This story was prepared in partnership with The Virginian-Pilot.
Steve DelBianco flew out to California two months ago to check on how his son was doing in basic Navy SEAL training. He left a couple of days later, feeling reassured.
Danny DelBianco, who had spent years preparing for this moment, seemed to be acing one of the world’s most grueling mental and physical endurance tests.
He had completed the obstacle course and other physical elements on his first try, “so he was ready to go” for Hell Week, the arduous culmination of the first phase of SEAL training, DelBianco told NBC News. “He was excited and very confident.”
That was the last time he would see his son alive. After 50 hours without sleep and a punishing series of drills, Danny DelBianco, who’d played rugby at the University of Southern California, couldn't take any more. Like most of the young men who attempt it, he rang a ceremonial bell and dropped out of the punishing SEAL training course. He placed his green helmet in a line next to the ones worn by other drop-outs, and walked toward the barracks.
A few hours later, on April 5, he walked off a ledge on the 22nd floor of a Marriott hotel in San Diego. He was 23 years old.
“Heartbroken” is the only word Steve DelBianco can muster publicly to describe his family’s pain.
The Navy says it was the first suicide of a SEAL trainee in the program's history. But mental health issues among SEALs training dropouts are the hidden collateral damage of a program that produces the nation’s most elite warriors, a half-dozen former SEALs and SEAL trainees tell NBC News and The Virginian-Pilot.
About 80 percent of the men who attempt what the Navy calls Basic Underwater Demolition/SEALs training, or BUD/S, don’t pass. The washouts remain in the Navy, but some of them are never the same after enduring a brutal training regimen that can induce symptoms of post-traumatic stress disorder, former SEALs and trainees say. The training has gotten significantly tougher since the 9/11 attacks, according to former SEALs and Navy statistics.

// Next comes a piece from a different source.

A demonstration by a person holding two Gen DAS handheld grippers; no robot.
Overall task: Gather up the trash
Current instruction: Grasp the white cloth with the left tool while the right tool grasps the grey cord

“When guys are jumping off buildings, there's an obvious problem going on that needs to be considered,” said Kevin Hehmeyer, who was forced to leave SEALs training in 2011 because of injuries. He says he contemplated suicide afterward and still has flashbacks.
As he and his family grieved, Steve DelBianco wanted the answer to a basic question: Why was his sleep-deprived, physically-drained son — still a Navy seaman — allowed to leave the base alone, three hours after dropping out of training?
The answer, Navy special operations officials now agree, was that he shouldn’t have been. In response to DelBianco’s death, the Navy has implemented a new policy of supervising drop-outs for 24 hours, a Naval Special Warfare spokesman told NBC News and The Virginian-Pilot in a statement.
“When guys are jumping off buildings, there's an obvious problem.”
“When an unsupervised student left the base and took his own life during Hell Week, we took swift action to assess our processes and make changes where needed,” the statement said.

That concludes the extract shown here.